_EXERCISE GOAL_:
From the material below, please set down exactly the lines starting with the one with "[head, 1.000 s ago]" and going on through the one with "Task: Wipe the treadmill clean", without a single picture.

_DATA EXCERPTS_:
- - - - - - -
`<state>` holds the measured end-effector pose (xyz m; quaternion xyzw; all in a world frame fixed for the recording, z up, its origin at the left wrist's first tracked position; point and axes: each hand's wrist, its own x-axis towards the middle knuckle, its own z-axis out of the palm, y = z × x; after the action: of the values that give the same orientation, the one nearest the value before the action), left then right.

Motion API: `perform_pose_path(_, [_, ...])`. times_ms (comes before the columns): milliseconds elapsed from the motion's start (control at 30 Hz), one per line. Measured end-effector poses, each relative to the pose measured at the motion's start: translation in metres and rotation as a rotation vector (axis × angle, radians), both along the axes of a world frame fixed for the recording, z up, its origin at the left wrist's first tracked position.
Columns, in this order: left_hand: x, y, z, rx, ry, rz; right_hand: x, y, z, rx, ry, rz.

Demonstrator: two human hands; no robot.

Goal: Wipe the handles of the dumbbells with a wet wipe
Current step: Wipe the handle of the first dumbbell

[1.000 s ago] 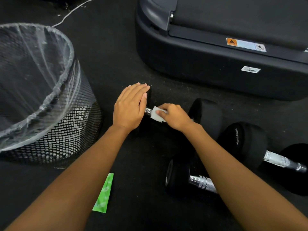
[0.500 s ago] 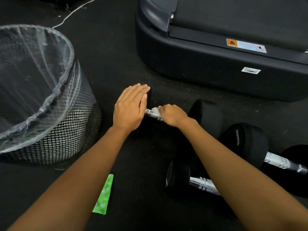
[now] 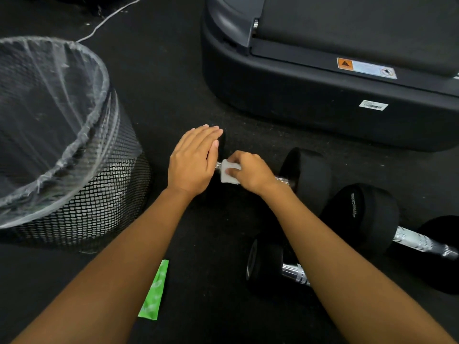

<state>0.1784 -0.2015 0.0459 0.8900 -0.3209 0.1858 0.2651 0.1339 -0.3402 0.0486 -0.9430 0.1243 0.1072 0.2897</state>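
Three black dumbbells with chrome handles lie on the dark floor. The farthest dumbbell (image 3: 308, 175) has its left head under my left hand (image 3: 193, 160), which presses flat on it with straight fingers. My right hand (image 3: 250, 171) grips a white wet wipe (image 3: 229, 173) wrapped on that dumbbell's handle, near its left end. A second dumbbell (image 3: 367, 214) lies to the right with its handle bare. The third dumbbell (image 3: 265, 266) lies nearest, partly hidden by my right forearm.
A black mesh waste bin (image 3: 82, 202) with a clear plastic liner stands at the left. A green wipe wrapper (image 3: 154, 291) lies on the floor between my forearms. A large black treadmill base (image 3: 310, 100) fills the upper right. A white cable (image 3: 106, 19) runs across the top left.
My right hand has rolled the wipe round the handle: the wipe was nearly hidden half a second ago and now shows broad and white. My left hand has stayed put.
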Motion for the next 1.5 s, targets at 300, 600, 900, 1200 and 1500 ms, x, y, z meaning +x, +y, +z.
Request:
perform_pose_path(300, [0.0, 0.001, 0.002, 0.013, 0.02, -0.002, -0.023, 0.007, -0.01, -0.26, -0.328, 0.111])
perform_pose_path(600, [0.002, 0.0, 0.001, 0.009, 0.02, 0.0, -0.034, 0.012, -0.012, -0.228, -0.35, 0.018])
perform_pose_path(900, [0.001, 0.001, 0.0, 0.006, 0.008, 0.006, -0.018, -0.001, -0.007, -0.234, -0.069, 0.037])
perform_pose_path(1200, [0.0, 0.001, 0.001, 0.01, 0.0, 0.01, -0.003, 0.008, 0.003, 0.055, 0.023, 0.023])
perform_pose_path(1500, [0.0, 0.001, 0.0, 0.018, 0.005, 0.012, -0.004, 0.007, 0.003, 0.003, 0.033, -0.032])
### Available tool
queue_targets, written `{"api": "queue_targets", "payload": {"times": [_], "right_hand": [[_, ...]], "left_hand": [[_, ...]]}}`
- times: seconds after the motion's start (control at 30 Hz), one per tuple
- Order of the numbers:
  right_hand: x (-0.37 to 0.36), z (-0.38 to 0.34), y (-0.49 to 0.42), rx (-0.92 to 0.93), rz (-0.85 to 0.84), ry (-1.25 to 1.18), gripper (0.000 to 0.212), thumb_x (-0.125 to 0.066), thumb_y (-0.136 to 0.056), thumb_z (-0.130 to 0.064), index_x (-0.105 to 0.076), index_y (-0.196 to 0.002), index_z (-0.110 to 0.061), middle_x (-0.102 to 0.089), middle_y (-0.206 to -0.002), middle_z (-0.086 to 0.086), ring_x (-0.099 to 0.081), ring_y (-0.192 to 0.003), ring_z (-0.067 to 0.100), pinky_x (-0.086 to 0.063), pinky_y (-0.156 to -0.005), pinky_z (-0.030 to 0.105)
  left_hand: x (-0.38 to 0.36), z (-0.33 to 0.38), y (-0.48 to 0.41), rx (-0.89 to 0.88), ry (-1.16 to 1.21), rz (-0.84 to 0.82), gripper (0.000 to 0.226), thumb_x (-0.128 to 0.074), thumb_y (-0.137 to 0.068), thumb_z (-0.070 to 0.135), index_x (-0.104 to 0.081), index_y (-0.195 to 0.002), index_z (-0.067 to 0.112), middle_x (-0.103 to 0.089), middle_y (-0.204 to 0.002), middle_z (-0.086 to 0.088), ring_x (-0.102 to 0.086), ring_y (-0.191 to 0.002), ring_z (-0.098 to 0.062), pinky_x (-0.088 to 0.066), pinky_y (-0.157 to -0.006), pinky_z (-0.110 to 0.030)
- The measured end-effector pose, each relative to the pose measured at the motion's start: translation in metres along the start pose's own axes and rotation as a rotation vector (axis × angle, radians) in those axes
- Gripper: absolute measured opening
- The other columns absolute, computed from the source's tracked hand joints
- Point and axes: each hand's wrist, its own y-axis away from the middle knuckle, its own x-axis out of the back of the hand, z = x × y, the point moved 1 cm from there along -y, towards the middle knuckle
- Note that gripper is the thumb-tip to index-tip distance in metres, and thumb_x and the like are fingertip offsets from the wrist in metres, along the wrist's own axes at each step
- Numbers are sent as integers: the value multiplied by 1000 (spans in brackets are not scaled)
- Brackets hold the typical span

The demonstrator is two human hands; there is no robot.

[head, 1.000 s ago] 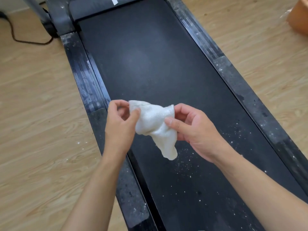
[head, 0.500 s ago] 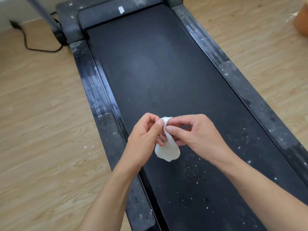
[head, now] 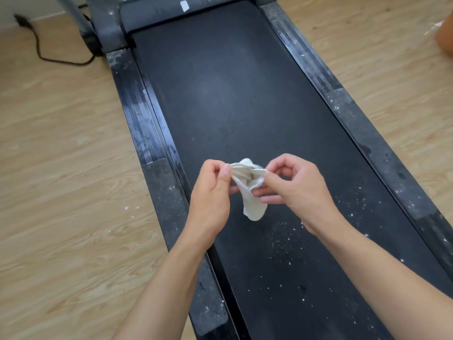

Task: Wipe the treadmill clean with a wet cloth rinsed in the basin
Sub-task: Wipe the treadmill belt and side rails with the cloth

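A small white cloth [head: 252,204] hangs between my two hands above the black treadmill belt [head: 232,99]. My left hand [head: 210,192] pinches its upper left edge with thumb and fingers. My right hand [head: 296,187] pinches the upper right edge, its lower fingers reaching under the cloth. The cloth is bunched at the top and droops to a rounded tip. White specks dot the belt near my right wrist and along both dusty side rails [head: 157,173].
An orange-brown container [head: 445,40] shows at the far right edge on the wooden floor [head: 61,192]. A black power cable [head: 46,57] runs across the floor at the upper left, beside the treadmill's upright post [head: 73,13].
My hands came together and folded the cloth small, then parted slightly, opening its top edge again. The view shifted so the treadmill's front end shows more.
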Motion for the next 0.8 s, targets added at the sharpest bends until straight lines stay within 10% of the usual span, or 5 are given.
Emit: {"api": "queue_targets", "payload": {"times": [0.13, 0.27, 0.4, 0.6, 0.8], "right_hand": [[19, 20, -5, -80, 154, -86, 11, -57, -97, -1, -53, -89, -8, -77, -89, 19, -80, -80, 36, -65, -74, 48], [49, 45, -7, -187, 211, -142, 10, -55, -96, -2, -56, -90, -9, -74, -98, 30, -79, -86, 41, -63, -75, 43], [58, 61, -8, -310, -4, 2, 3, -62, -98, -3, -61, -99, -5, -75, -98, 25, -79, -95, 38, -63, -88, 49], [54, 12, -13, 14, -216, 117, 70, -96, -73, -31, -63, -135, -33, -66, -141, -18, -56, -135, -1, -42, -113, 31], [6, -10, 3, 1, -432, 14, 45, -91, -79, -10, -71, -119, -13, -79, -114, 0, -73, -113, 14, -54, -101, 34]], "left_hand": [[14, 3, -15, -13, 27, 252, 23, -41, -109, 42, -52, -101, 22, -70, -98, 0, -70, -88, -20, -60, -87, -52], [30, 21, -30, -158, -112, 341, 20, -41, -111, 38, -48, -104, 22, -49, -82, 13, -47, -73, -5, -43, -75, -33], [23, 42, -36, -347, -271, 79, 20, -41, -112, 31, -48, -107, 12, -43, -80, 14, -41, -68, -2, -38, -67, -24], [14, 75, -40, -357, -241, -415, 20, -44, -110, 36, -47, -99, 19, -42, -66, 17, -37, -60, -9, -33, -60, -31], [12, 102, -53, -316, 14, -614, 16, -47, -110, 24, -50, -97, 16, -47, -75, 1, -39, -62, -14, -34, -54, -25]]}}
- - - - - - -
_OUTPUT OF THE EXERCISE_:
[head, 1.000 s ago] 
[head, 0.500 s ago] 
[head, now] 

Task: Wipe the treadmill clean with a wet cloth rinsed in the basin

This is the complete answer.